▶ **What to produce**
Among the entries below, which lines include the string "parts"? Show each one.

▶ **Provided material**
++++

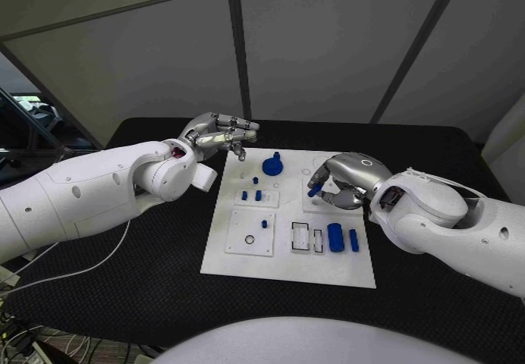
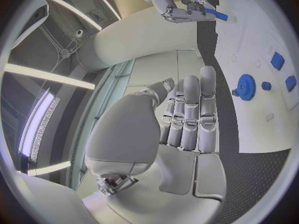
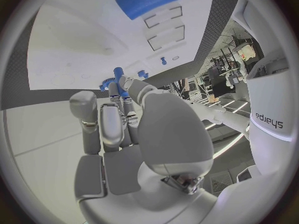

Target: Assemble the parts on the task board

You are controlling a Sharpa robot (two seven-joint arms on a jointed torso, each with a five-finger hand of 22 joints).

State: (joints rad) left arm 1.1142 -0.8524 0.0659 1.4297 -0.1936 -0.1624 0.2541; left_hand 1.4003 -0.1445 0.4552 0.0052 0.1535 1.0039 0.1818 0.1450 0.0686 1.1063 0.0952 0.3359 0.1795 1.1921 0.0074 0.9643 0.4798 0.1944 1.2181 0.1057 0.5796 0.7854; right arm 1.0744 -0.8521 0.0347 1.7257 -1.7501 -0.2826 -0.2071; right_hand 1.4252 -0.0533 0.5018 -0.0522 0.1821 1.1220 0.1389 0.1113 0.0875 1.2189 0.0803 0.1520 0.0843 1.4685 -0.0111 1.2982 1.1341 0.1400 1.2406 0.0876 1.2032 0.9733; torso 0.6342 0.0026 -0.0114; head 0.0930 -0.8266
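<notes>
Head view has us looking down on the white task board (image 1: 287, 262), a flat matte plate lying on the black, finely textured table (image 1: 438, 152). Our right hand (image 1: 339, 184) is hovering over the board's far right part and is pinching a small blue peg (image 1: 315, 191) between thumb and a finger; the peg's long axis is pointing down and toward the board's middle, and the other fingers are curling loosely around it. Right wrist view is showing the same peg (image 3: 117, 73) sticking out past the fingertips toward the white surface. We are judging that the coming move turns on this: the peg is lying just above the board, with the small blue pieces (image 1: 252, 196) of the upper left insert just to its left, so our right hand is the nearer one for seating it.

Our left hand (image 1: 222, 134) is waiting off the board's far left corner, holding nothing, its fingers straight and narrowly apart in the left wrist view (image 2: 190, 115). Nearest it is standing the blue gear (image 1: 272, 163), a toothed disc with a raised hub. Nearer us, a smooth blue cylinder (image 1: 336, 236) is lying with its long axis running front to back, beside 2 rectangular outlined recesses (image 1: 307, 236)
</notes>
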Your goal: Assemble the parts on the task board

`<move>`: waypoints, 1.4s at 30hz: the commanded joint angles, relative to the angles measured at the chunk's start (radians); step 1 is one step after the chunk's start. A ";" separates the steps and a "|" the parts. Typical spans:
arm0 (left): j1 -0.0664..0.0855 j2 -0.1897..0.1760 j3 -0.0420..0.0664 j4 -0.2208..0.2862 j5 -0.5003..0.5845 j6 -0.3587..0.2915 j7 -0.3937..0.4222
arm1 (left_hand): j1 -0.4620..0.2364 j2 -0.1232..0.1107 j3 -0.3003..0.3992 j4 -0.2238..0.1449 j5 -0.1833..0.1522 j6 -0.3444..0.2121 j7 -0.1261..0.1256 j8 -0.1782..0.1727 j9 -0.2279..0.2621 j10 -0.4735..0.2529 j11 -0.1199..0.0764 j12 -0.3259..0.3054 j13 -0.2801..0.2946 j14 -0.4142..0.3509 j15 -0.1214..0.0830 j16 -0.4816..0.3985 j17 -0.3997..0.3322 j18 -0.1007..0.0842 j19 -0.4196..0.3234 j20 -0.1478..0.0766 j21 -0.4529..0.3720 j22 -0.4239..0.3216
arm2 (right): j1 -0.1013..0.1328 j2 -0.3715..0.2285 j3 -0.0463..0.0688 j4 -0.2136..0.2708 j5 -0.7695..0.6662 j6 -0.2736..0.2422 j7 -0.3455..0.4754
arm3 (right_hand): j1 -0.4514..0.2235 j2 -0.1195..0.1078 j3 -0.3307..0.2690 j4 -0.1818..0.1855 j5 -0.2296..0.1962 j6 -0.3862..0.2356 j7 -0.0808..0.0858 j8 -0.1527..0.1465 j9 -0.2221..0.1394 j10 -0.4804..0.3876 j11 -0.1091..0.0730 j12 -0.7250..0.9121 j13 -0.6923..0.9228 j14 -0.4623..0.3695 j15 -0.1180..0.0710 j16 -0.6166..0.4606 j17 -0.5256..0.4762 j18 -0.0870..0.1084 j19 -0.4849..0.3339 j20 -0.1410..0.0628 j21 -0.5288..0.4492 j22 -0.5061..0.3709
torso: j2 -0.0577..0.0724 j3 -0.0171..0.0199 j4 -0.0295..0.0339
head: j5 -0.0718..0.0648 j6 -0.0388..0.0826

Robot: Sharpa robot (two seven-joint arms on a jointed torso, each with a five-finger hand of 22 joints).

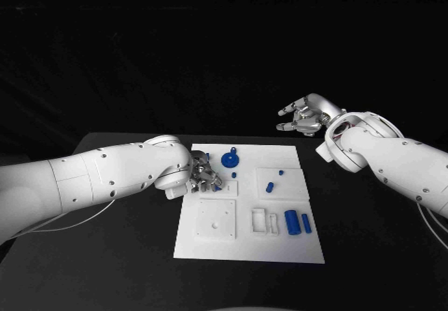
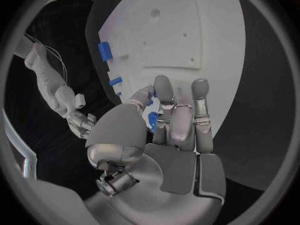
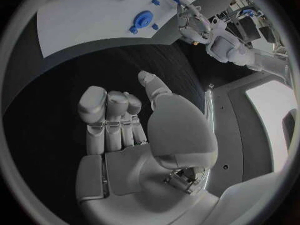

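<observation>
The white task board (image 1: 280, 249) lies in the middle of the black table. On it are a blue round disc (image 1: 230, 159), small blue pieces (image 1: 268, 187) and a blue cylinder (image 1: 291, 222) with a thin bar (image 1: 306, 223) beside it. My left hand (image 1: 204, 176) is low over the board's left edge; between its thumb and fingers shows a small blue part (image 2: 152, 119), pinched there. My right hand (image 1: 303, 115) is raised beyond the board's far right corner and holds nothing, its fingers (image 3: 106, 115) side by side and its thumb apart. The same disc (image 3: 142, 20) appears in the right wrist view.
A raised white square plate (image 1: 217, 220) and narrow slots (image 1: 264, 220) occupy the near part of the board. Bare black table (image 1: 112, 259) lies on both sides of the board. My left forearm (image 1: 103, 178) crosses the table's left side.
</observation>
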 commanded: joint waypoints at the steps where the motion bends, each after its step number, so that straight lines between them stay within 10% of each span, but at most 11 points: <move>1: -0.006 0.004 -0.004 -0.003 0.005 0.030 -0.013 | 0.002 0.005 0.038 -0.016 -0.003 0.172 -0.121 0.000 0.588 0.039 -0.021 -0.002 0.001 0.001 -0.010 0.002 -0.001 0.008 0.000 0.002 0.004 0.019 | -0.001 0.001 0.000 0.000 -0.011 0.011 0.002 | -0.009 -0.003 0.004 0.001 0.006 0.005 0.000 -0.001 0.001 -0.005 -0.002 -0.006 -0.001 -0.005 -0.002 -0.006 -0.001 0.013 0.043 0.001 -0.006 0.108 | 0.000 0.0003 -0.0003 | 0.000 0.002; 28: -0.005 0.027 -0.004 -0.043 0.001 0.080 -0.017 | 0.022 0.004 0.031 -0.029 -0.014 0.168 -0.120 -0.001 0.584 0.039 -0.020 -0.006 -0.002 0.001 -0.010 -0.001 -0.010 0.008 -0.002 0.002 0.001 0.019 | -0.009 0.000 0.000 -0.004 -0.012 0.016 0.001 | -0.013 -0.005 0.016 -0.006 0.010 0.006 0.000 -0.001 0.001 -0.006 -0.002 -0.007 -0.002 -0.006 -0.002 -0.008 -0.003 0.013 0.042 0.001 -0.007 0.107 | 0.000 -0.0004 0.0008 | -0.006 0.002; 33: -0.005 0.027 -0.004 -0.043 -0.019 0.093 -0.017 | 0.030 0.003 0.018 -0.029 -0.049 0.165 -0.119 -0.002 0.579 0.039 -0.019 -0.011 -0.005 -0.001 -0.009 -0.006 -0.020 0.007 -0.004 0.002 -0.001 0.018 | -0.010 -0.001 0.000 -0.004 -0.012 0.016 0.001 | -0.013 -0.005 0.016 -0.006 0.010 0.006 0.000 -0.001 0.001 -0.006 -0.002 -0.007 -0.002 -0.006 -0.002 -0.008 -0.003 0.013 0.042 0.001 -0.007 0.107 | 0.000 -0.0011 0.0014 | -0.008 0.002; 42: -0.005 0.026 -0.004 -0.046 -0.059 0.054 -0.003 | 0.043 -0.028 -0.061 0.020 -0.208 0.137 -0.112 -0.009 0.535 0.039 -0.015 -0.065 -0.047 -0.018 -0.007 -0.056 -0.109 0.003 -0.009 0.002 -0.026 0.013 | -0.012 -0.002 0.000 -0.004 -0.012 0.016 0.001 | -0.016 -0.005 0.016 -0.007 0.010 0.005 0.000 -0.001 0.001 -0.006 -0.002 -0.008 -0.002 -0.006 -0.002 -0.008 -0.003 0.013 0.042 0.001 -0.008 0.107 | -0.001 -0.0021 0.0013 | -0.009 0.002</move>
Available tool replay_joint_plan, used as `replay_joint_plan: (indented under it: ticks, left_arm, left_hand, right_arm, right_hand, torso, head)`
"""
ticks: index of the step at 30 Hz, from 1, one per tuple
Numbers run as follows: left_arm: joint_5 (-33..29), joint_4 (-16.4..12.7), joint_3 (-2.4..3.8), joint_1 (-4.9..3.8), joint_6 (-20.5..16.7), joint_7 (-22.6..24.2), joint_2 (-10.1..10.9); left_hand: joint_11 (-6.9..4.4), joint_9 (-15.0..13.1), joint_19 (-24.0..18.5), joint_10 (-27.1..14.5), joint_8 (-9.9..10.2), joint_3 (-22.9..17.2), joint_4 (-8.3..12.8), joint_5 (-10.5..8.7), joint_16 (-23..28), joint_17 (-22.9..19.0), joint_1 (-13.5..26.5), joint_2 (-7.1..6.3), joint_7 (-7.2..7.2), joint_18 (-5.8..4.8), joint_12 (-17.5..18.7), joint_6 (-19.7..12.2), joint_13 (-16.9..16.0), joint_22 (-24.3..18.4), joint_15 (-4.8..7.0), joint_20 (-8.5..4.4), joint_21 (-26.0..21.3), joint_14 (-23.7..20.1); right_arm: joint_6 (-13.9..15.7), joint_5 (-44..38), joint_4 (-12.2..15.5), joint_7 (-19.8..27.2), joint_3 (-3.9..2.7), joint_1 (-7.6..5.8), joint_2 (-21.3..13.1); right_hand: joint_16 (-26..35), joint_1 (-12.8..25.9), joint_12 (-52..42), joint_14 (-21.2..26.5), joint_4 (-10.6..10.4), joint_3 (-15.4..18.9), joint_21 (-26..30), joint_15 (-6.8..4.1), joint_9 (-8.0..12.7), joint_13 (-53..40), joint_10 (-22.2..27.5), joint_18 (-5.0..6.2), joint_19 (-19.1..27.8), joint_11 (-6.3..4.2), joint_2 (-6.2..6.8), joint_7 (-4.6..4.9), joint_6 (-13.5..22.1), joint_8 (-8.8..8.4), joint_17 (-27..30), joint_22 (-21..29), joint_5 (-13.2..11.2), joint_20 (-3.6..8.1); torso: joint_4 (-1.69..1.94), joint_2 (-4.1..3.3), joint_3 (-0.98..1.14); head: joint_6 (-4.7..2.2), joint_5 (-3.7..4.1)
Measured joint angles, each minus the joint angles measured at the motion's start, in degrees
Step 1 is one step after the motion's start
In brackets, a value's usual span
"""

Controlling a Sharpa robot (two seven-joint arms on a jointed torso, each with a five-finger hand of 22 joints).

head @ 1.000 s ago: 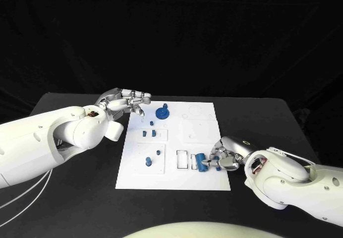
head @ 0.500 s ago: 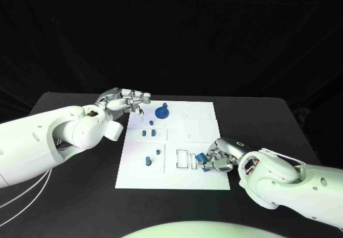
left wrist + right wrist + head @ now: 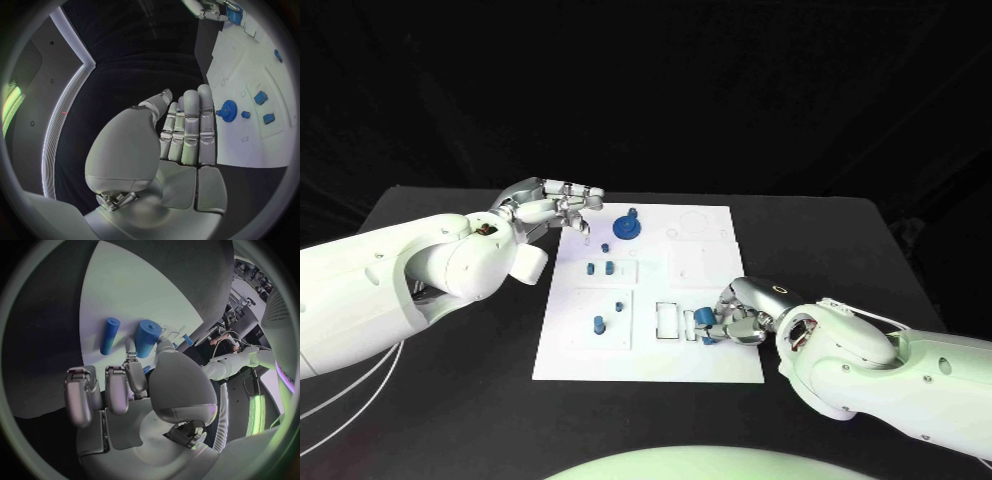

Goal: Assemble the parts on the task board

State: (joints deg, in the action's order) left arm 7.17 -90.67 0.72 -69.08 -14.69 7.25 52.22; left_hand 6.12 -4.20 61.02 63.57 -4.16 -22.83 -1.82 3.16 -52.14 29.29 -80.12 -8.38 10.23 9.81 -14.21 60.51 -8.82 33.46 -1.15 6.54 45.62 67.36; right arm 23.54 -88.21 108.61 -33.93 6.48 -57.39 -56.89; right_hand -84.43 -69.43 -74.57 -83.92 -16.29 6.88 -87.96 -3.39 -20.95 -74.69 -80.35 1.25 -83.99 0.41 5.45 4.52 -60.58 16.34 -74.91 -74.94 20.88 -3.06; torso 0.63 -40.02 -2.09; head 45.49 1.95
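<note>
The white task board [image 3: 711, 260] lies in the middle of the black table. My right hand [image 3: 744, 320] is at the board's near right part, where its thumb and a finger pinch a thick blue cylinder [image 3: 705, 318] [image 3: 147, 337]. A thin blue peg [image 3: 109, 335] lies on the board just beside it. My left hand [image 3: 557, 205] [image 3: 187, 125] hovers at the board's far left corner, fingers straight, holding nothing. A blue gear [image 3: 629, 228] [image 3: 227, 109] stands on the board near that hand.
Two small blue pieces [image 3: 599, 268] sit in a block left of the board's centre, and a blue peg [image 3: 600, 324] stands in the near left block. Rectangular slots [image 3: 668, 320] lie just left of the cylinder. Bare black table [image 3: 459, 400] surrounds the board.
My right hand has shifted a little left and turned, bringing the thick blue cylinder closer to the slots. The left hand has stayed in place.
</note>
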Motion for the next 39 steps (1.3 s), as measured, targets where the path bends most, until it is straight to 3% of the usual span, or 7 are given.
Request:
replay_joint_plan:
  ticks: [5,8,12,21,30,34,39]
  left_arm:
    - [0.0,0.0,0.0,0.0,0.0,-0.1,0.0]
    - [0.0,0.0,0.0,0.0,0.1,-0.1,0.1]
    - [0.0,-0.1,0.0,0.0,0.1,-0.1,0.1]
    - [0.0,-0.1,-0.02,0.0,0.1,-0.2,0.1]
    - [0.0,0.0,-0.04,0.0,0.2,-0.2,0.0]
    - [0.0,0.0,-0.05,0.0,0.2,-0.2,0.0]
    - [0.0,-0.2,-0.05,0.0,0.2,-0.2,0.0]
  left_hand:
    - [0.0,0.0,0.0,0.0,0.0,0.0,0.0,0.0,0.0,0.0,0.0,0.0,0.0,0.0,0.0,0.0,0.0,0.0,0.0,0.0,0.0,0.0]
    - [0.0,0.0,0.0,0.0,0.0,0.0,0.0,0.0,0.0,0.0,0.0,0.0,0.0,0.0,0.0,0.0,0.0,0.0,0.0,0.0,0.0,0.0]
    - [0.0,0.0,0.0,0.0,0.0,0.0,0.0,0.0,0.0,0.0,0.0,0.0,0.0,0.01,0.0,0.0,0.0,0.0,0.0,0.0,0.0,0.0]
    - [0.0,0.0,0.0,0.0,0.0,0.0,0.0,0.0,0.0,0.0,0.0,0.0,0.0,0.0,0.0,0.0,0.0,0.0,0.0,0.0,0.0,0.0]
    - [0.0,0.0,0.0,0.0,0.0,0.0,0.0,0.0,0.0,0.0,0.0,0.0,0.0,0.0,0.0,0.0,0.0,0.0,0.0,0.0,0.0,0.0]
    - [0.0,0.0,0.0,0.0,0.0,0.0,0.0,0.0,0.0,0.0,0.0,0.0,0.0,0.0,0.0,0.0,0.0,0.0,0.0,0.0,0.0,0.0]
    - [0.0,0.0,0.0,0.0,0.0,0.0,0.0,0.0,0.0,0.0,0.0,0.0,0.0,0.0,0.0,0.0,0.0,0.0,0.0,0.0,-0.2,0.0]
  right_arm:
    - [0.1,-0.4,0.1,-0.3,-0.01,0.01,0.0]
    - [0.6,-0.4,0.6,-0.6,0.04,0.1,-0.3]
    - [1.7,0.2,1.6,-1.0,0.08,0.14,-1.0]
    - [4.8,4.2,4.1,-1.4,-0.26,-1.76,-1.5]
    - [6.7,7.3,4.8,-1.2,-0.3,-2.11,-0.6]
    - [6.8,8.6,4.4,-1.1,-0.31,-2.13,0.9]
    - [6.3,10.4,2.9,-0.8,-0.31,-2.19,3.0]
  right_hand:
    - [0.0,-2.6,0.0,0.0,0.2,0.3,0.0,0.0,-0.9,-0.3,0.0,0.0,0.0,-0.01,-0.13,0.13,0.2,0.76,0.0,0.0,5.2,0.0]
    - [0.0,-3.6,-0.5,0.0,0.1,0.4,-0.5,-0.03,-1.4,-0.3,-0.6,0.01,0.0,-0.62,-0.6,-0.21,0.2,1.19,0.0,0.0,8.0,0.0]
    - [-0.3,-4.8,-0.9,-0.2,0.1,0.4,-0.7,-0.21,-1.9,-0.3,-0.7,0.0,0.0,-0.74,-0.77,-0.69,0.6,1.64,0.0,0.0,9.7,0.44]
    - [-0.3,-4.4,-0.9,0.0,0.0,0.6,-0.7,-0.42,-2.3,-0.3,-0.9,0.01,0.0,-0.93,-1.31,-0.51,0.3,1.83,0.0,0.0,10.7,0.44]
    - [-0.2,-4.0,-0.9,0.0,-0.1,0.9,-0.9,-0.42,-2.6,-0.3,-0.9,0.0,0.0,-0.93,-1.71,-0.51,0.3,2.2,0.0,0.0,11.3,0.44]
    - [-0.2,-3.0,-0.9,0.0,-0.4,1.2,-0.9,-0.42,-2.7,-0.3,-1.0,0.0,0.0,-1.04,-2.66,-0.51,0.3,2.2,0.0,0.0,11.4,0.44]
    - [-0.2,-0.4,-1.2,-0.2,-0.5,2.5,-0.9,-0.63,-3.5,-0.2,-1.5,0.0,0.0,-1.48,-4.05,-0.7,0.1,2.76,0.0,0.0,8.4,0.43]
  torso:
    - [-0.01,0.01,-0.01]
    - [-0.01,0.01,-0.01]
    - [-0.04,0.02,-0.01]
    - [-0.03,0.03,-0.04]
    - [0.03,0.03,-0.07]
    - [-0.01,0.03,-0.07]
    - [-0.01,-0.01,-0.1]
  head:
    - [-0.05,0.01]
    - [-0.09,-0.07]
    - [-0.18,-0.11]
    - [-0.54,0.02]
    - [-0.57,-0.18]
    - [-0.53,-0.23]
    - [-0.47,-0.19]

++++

▶ **Expected output**
Target: Assemble the parts on the task board
Your goal: Assemble the parts on the task board
`<move>`: waypoints, 1.4s at 30hz: the commanded joint angles, relative to the angles measured at the chunk's start (radians); step 1 is one step after the chunk's start. A ";" separates the steps and a "|" the parts. Typical spans:
Goal: Assemble the parts on the task board

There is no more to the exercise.